The story of the Scottish soldiers whose remains were discovered in two mass burial sites in Durham city centre in 2013 is being told in a new exhibition.
The exhibition, entitled ‘Bodies of Evidence: How Science Unearthed Durham’s Dark Secret’, shows how the latest scientific techniques have revealed the soldiers’ story – how they lived, why they died, and what became of those who survived.
Their skeletons were discovered during excavations in Durham in November 2013 and, for the first time, visitors to Durham University’s Palace Green Library will come face to face with a 3D reconstruction of the face of one of these men, who lived and died more than 300 years ago.
Julie Biddlecombe-Brown, Curator at Palace Green Library, said: “This is the first opportunity visitors to the museum will have to come face to face with this young man who we now know was aged between 18 and 25 when he died here in Durham.”
The exhibition shows how a multi-disciplinary team at Durham University pieced together evidence to establish details about the identities, lives and appearance of the soldiers, who were imprisoned and died in Durham following the Battle of Dunbar in 1650.

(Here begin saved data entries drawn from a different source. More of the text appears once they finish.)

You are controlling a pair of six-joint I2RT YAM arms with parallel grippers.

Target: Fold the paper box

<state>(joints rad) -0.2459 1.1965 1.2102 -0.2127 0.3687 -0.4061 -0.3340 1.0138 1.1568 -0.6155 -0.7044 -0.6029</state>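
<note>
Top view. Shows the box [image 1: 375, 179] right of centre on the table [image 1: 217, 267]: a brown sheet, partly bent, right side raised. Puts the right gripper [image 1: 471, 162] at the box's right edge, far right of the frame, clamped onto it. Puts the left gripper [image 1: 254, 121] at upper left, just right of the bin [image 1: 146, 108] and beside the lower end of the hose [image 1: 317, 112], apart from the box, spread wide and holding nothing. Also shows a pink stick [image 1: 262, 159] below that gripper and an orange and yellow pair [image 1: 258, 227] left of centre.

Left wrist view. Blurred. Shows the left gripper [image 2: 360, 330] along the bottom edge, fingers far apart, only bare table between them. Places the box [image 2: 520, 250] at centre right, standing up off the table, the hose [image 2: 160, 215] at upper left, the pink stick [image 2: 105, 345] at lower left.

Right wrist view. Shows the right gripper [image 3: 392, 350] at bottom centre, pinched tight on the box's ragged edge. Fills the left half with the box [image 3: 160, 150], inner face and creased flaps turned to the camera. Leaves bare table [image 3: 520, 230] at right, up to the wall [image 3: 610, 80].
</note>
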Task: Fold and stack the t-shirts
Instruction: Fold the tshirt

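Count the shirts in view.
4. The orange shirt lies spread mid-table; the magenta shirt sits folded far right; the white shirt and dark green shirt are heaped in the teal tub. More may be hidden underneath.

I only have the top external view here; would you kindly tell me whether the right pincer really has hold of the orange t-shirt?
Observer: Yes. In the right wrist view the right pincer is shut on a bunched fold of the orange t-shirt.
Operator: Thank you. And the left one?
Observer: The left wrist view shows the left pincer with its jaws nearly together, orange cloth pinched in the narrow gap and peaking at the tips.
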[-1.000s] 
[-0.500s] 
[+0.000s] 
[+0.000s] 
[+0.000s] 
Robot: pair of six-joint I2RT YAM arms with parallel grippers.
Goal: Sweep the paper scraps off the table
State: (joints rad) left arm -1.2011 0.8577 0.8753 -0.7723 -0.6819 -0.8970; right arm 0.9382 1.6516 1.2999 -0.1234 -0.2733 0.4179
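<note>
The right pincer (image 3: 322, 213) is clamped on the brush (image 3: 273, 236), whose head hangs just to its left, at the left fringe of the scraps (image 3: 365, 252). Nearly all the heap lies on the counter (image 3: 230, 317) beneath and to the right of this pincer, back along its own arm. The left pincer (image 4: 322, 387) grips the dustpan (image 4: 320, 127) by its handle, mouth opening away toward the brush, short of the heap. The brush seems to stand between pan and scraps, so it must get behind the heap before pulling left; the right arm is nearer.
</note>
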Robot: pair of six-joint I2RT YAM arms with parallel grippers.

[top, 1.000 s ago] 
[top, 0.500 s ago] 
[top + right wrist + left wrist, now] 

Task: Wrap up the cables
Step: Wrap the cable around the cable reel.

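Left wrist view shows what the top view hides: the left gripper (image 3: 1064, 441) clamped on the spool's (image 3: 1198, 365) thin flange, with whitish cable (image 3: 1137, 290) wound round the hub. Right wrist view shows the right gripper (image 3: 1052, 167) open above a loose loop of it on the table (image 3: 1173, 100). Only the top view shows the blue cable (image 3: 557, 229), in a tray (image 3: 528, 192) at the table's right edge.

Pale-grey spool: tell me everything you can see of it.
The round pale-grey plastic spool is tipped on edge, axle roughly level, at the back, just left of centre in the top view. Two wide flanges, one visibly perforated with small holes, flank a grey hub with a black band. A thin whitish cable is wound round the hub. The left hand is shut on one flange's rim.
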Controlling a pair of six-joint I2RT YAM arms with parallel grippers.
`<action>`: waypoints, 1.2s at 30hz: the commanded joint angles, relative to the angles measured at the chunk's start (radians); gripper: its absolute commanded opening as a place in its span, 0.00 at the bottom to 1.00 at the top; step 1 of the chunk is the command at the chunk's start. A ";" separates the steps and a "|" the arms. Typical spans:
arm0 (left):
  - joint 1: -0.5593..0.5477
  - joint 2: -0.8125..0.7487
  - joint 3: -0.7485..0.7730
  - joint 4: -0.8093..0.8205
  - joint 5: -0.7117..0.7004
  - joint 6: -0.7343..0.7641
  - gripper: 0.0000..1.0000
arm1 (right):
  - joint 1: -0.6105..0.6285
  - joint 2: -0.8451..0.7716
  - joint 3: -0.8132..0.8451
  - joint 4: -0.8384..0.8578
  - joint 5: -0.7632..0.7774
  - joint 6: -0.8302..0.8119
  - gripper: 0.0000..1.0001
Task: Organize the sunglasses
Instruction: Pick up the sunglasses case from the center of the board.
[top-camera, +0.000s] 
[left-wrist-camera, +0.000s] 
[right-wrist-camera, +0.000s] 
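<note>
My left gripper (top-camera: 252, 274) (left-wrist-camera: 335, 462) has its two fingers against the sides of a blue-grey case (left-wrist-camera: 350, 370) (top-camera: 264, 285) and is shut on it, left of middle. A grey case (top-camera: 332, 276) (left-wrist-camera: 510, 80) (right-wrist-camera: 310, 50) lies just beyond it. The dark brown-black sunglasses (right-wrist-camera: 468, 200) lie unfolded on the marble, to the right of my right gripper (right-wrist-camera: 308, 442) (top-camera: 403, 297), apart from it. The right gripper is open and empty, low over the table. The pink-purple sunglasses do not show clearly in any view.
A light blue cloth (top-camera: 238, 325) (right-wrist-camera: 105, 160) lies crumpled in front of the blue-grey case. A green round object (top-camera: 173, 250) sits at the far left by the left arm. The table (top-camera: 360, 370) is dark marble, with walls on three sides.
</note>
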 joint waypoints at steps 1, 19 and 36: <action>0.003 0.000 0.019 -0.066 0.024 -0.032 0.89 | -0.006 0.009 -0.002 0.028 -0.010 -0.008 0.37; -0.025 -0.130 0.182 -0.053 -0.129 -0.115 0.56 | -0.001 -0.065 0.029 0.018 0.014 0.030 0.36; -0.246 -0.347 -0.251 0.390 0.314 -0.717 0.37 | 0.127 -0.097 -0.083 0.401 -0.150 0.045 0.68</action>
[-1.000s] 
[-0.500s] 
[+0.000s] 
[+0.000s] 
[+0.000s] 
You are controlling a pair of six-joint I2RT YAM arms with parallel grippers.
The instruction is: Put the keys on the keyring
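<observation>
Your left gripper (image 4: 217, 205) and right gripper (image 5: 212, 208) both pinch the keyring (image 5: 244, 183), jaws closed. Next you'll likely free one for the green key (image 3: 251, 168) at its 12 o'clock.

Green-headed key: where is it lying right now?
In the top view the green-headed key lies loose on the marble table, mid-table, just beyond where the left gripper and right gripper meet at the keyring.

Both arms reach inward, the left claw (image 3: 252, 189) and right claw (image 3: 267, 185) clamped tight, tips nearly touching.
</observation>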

‘Bodies of Evidence: How Science Unearthed Durham’s Dark Secret’ is on show at Durham University’s Palace Green Library until Sunday 7th October 2018.
A series of talks and events will complement the exhibition. Full details are available at durham.ac.uk/palace.green.
An admission charge of £7.50 (or £6.50 for concessions) applies, which allows two additional visits. Discounted rates are available for groups of nine or more.